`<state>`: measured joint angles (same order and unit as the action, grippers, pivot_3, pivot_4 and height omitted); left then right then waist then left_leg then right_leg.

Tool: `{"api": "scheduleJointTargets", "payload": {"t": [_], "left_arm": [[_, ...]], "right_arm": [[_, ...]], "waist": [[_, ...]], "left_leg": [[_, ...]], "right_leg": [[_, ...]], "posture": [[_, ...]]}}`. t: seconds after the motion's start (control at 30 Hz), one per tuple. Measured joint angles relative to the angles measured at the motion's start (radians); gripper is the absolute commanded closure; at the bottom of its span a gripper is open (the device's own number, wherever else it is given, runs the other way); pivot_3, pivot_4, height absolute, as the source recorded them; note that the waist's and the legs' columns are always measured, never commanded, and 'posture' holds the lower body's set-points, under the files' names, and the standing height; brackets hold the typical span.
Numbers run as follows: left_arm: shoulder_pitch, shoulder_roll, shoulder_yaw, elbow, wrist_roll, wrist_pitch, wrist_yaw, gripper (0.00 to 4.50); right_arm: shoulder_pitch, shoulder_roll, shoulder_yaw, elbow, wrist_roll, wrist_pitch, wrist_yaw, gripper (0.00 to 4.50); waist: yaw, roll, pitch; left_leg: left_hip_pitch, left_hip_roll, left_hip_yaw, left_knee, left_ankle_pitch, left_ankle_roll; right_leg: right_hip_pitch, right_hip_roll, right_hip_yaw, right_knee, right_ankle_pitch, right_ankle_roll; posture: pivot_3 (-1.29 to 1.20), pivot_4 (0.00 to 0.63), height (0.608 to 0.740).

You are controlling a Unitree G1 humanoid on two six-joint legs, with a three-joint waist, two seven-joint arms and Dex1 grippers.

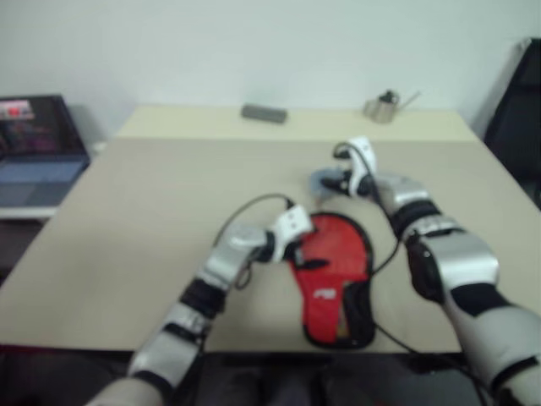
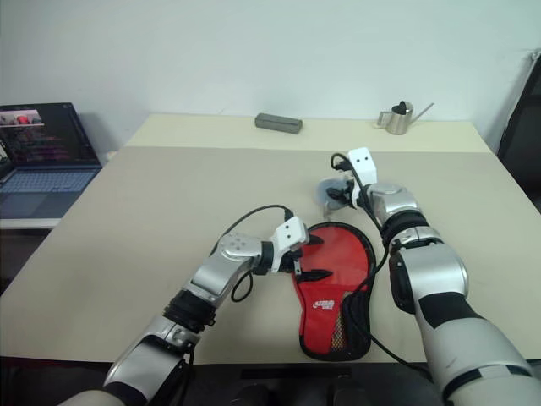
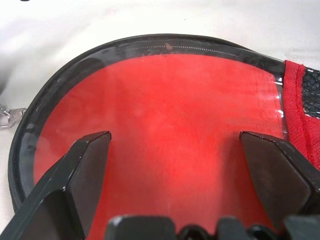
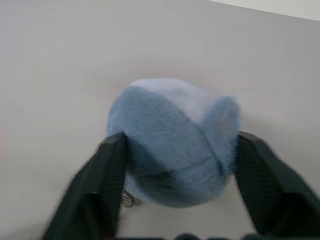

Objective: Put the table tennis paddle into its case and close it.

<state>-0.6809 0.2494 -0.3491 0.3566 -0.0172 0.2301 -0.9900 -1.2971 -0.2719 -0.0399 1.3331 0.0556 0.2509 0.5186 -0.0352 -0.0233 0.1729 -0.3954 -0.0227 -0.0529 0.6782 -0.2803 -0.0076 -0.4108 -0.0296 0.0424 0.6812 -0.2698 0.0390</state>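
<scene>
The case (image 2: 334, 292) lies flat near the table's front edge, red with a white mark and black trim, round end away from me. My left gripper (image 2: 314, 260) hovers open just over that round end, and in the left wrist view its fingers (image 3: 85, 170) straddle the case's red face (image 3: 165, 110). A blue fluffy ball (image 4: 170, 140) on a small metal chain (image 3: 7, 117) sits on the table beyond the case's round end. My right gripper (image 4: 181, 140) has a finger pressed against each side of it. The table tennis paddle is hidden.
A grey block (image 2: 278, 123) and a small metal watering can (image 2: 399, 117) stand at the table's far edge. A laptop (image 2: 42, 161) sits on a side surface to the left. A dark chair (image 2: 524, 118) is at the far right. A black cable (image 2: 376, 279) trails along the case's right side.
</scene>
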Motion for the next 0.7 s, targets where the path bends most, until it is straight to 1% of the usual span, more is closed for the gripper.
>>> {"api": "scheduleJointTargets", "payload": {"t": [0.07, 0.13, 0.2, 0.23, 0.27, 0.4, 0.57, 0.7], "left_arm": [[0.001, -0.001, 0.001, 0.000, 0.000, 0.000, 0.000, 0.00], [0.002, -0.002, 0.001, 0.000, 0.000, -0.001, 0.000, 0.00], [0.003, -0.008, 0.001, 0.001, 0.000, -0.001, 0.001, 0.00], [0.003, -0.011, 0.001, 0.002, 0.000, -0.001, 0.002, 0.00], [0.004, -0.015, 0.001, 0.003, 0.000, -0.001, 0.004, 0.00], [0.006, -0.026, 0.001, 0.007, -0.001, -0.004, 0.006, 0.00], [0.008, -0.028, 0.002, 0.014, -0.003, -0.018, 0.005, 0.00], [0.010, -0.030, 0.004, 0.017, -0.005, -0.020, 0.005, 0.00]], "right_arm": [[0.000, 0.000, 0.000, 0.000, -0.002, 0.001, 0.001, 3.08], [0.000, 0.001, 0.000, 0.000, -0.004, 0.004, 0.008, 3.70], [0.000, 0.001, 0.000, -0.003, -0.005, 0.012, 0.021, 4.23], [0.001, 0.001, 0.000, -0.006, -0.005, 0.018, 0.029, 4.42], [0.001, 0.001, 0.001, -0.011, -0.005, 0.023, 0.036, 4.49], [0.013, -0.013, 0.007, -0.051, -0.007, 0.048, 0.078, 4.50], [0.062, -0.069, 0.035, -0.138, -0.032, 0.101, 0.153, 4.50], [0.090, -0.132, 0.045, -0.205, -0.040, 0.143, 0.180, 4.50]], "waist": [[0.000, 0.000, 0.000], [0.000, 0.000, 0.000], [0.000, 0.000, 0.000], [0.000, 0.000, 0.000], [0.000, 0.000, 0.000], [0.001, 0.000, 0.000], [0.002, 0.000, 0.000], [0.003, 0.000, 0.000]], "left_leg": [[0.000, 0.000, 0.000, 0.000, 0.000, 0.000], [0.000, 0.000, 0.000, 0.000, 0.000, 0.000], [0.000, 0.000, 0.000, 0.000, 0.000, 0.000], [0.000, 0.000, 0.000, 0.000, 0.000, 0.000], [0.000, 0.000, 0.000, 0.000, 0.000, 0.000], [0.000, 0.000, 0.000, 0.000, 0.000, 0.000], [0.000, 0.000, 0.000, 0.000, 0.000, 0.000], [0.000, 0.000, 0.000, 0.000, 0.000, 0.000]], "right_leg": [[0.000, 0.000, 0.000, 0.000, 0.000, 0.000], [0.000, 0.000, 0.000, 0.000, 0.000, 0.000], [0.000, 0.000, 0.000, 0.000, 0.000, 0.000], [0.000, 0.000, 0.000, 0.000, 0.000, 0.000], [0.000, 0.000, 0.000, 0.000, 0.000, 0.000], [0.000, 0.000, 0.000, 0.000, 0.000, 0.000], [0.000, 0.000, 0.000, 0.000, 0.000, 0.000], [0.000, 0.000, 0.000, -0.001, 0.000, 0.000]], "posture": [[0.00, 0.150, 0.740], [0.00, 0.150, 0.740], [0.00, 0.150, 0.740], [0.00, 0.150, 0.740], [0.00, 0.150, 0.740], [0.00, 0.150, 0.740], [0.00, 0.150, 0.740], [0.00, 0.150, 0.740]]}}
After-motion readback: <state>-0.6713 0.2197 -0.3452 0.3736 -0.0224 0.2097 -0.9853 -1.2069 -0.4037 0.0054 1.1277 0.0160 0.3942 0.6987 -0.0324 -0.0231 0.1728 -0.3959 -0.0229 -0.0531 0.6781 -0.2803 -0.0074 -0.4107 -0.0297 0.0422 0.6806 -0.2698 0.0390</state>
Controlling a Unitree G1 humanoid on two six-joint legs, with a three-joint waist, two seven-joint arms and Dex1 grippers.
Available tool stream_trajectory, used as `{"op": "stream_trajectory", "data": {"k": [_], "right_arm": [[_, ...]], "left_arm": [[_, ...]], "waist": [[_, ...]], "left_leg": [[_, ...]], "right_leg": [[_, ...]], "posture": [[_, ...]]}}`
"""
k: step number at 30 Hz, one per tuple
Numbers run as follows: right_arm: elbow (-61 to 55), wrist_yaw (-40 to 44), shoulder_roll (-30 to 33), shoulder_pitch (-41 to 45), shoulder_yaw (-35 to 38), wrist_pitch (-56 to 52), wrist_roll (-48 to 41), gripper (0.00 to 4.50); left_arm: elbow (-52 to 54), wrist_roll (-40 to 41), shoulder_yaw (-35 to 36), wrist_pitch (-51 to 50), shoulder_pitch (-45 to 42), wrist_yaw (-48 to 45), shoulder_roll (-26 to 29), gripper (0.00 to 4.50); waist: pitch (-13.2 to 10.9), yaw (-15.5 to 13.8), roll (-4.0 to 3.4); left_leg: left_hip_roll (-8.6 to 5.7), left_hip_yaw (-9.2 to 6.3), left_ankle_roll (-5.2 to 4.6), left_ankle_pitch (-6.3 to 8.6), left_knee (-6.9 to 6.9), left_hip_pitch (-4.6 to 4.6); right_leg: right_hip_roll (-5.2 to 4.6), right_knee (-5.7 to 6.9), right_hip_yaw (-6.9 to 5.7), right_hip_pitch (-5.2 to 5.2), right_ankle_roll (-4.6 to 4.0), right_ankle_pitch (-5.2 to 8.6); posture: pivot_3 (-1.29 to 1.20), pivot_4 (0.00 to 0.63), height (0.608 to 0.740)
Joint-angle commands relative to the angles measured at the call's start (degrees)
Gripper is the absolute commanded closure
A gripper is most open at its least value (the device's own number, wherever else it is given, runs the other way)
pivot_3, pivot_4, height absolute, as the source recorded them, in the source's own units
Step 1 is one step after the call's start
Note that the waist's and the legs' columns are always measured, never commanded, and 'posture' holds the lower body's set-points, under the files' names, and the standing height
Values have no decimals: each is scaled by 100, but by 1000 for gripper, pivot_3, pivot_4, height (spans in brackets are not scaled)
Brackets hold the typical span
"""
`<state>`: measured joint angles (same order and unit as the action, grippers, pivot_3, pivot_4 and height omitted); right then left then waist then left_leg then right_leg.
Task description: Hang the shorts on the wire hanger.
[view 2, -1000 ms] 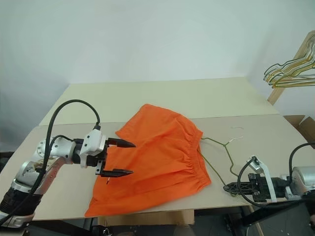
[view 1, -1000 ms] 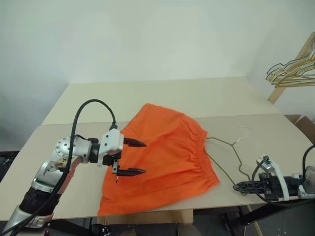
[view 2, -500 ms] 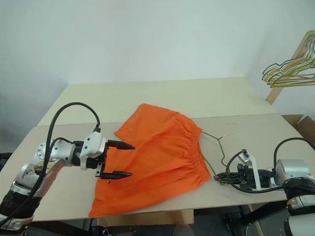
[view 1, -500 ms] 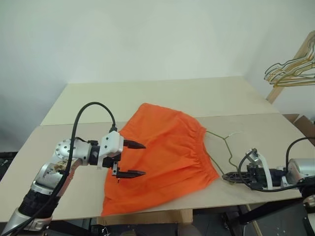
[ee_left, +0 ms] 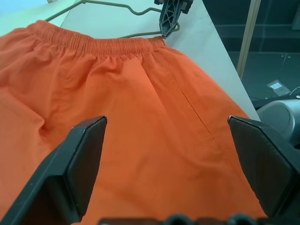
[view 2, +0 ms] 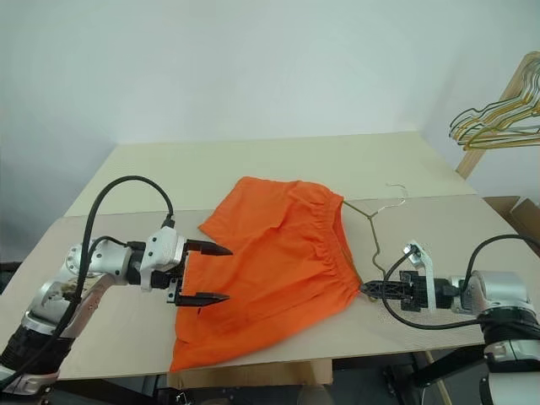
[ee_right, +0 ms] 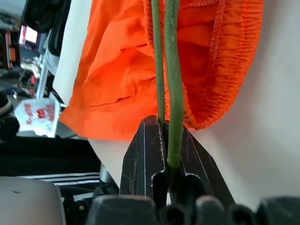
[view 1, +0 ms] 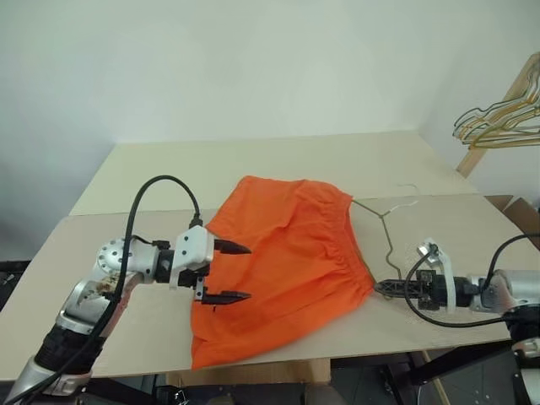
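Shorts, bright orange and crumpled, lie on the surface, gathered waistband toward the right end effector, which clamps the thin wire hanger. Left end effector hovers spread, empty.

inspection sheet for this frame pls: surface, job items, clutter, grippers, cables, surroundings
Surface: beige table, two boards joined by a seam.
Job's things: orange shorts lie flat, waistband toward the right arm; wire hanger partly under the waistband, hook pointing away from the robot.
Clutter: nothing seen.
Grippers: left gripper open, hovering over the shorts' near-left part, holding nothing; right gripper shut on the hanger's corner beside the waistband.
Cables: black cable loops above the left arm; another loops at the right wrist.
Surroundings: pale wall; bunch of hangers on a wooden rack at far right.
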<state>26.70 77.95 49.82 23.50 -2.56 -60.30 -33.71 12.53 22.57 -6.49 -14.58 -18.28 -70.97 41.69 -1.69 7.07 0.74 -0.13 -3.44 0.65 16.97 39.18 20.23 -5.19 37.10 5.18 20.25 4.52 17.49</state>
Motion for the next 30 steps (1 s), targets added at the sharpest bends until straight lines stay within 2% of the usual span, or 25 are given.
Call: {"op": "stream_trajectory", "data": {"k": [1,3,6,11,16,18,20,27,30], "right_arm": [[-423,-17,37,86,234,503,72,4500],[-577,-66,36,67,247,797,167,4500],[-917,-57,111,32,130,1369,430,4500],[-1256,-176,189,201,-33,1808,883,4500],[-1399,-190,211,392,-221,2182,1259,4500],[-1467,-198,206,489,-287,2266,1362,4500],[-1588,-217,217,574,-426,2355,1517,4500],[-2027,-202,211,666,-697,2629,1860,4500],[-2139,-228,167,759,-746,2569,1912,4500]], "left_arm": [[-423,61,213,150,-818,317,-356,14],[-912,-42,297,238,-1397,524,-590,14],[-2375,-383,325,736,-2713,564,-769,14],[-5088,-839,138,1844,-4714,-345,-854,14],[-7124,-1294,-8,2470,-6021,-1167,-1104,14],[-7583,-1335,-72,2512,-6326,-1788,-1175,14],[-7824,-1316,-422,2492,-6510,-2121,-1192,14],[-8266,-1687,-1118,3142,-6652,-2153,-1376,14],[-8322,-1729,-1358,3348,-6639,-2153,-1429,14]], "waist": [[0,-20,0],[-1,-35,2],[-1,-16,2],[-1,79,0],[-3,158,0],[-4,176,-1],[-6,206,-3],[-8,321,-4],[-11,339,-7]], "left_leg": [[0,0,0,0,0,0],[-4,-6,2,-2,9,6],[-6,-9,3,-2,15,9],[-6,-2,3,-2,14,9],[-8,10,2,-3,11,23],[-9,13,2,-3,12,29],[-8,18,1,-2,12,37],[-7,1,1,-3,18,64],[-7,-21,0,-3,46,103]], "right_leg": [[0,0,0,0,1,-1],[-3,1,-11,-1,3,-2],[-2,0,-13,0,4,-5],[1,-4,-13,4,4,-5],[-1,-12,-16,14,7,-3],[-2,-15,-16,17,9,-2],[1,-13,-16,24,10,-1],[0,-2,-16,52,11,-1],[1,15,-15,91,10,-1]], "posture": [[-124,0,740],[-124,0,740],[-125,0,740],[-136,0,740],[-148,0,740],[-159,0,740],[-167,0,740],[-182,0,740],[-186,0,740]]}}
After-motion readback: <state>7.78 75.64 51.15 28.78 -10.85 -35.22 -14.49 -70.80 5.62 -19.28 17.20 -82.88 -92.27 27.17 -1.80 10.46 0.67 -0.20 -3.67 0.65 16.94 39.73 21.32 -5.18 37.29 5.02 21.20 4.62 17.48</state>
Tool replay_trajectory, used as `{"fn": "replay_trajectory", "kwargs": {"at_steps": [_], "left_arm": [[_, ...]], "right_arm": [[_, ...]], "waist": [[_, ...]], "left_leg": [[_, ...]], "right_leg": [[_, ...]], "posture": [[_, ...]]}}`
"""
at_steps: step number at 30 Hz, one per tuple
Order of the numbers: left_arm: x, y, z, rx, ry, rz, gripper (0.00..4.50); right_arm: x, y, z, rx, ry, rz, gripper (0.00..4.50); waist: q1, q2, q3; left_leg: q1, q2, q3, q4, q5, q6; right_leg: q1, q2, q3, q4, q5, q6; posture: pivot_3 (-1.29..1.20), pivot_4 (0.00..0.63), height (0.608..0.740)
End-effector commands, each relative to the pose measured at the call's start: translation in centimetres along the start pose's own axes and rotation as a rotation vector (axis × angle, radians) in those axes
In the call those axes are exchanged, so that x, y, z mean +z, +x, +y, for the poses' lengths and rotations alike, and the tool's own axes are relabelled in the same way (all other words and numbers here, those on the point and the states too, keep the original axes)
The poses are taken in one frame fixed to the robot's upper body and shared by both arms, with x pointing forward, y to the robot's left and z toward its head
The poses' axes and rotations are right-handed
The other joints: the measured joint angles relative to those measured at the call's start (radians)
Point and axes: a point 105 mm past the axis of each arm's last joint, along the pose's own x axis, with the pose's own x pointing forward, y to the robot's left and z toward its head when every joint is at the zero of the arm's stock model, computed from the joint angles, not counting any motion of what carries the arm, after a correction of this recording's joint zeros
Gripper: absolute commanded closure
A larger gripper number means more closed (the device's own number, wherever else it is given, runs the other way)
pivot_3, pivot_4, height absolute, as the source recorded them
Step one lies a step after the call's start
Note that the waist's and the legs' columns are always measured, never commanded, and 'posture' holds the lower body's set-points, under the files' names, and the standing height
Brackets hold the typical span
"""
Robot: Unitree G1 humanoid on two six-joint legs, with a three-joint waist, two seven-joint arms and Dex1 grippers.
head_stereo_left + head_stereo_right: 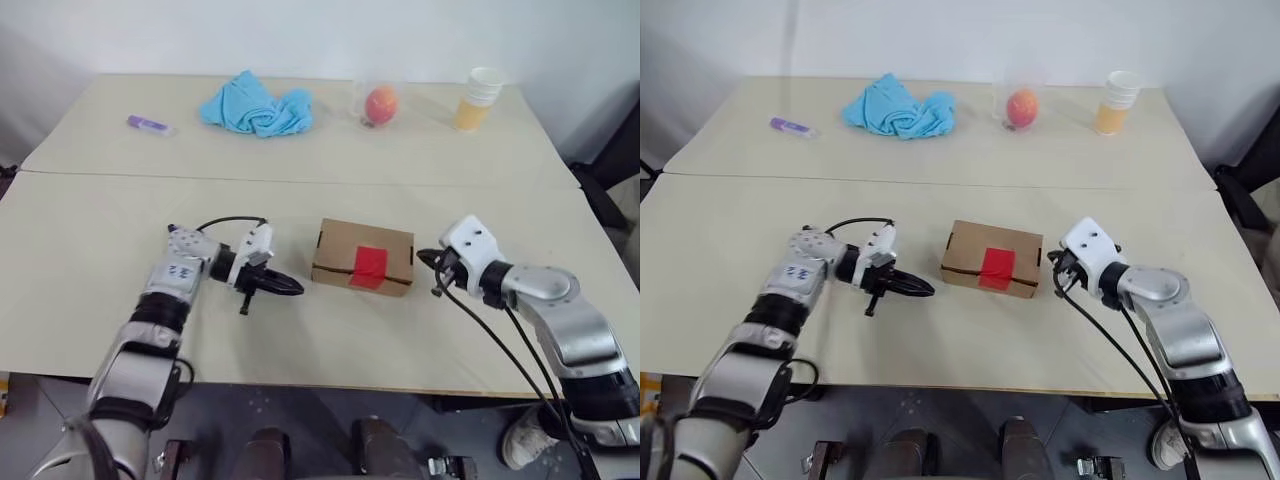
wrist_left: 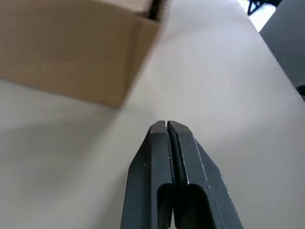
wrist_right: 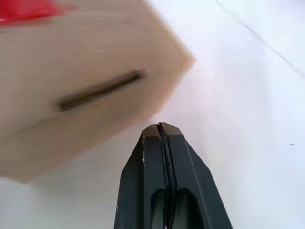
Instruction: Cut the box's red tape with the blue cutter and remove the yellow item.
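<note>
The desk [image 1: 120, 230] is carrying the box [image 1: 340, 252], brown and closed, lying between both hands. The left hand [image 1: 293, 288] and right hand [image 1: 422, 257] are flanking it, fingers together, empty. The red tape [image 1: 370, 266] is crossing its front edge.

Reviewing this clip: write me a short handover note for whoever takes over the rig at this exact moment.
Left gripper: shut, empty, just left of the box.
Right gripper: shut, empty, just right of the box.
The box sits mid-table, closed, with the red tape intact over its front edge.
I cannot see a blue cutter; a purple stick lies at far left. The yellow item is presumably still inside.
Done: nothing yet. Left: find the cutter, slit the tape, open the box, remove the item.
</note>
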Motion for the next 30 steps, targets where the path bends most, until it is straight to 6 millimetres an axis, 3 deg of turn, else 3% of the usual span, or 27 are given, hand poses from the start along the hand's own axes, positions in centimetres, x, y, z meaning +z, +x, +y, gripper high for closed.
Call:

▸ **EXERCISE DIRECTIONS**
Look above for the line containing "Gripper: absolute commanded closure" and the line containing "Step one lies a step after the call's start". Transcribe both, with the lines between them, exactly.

▸ **TASK ANSWER**
Gripper: absolute commanded closure
A larger gripper number means more closed (the device's own number, wherever else it is given, runs the other way)
pivot_3, pivot_4, height absolute, as the source recorded them
Step one lies a step after the call's start

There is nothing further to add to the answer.